Keywords: MRI, Prostate Cancer, Deep Learning
Supplemental material is available for this article.
©RSNA, 2025
Summary
The proposed deep learning model based on MRI and clinical characteristics showed good performance in predicting progression from low-risk prostate cancer to clinically significant prostate cancer.
Key Points
■ A deep learning (DL) model developed using baseline MRI and clinical data predicted progression of low-risk prostate cancer (PCa) to clinically significant PCa on both internal (hazard ratio [HR], 1.97 [95% CI: 1.61, 2.41]; P < .001) and external (HR, 1.32 [95% CI: 1.14, 1.55]; P < .001) testing datasets.
■ The DL model identified a subgroup (approximately 20% of patients) with progression risks for clinically significant PCa of 3% or less, 8% or less, and 18% or less after 1-, 2-, and 4-year follow-up, respectively.
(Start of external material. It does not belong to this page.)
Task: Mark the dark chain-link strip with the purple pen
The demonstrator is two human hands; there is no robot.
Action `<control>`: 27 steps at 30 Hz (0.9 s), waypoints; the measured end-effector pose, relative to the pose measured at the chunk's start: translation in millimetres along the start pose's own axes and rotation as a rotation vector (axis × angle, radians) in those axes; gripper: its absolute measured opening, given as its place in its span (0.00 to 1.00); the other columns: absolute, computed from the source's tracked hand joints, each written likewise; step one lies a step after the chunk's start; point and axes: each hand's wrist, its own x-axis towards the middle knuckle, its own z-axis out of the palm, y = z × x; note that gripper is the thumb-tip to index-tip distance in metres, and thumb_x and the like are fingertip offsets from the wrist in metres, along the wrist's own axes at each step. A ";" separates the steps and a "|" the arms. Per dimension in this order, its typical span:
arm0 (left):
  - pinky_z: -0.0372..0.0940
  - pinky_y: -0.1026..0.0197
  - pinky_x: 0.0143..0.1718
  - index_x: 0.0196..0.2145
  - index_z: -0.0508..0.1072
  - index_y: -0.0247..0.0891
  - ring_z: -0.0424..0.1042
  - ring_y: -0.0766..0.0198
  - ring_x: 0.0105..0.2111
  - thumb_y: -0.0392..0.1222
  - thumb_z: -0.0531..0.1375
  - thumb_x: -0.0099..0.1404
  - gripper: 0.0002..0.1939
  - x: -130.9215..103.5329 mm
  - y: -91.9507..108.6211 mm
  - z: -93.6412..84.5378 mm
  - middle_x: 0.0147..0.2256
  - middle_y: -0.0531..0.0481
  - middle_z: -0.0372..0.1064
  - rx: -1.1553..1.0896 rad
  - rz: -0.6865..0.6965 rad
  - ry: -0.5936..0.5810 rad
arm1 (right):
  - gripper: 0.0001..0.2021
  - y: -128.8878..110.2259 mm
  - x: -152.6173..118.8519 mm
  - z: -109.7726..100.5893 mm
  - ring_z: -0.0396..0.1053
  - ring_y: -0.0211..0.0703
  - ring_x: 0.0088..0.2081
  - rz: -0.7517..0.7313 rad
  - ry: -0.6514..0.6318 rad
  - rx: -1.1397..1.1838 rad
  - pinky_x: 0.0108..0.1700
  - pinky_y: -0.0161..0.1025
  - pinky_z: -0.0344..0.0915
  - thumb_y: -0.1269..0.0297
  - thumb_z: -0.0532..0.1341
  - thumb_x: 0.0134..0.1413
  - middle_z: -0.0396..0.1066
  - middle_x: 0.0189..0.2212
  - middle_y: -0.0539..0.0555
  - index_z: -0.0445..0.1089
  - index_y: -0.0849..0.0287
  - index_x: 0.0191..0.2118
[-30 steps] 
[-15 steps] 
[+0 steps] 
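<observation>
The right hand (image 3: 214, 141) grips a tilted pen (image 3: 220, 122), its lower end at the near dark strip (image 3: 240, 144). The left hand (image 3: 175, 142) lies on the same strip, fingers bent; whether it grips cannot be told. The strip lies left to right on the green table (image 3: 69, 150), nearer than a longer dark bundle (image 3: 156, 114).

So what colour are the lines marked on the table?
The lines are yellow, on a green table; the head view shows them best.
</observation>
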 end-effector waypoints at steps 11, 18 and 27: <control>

■ DL risk scores outperformed established clinical tools in predicting risk of progression to clinically significant PCa on the internal testing dataset, with the highest C-index (0.68 [95% CI: 0.63, 0.74]).
Introduction
Prostate cancer (PCa) is the most common cancer among men, and the incidence of low-risk disease (ie, International Society of Urological Pathology [ISUP] grade < 2) is high (1). Men with low-risk PCa have a substantial risk of overdiagnosis and overtreatment, making active surveillance an increasingly adopted approach for this group (2,3). In addition to proper inclusion criteria, effective follow-up is equally vital. The ideal follow-up strategy aims to detect high-risk disease early while minimizing unnecessary examinations (4). Current strategies to reduce unnecessary biopsies include the use of an MRI-first approach, with selective biopsies for patients with MRI examinations showing findings positive for PCa (5). A combination of MRI and prostate-specific antigen (PSA) density has shown potential to further reduce the need for biopsies (6).
Risk calculators could play an important role in management of PCa by estimating personalized future risk levels that guide the timing and intensity of subsequent follow-up examinations (7). Although several established clinical tools exist for the primary diagnosis of PCa, such as the Prostate Cancer Prevention Trial (PCPT) version 2 risk calculator (8), only a few studies have explored tools for future risk of progression. One promising tool for estimating PCa risk is the European Randomized Study of Screening for Prostate Cancer (ERSPC) future-risk calculator, which assesses PCa risk after 4 years (9). Unfortunately, currently available risk calculators have limited reliability because of their dependence on clinical variables with high variability.
Although including MRI information into risk models could improve the accuracy and reliability of risk assessment tools, this is challenging because of the lack of image processing capabilities in clinical tools (10,11). Prostate Imaging Reporting and Data System (PI-RADS) (12) scores could serve as an indirect way of including MRI information, but these scores also demonstrate considerable interreader variation (13,14), which may hinder the reliability of risk estimates.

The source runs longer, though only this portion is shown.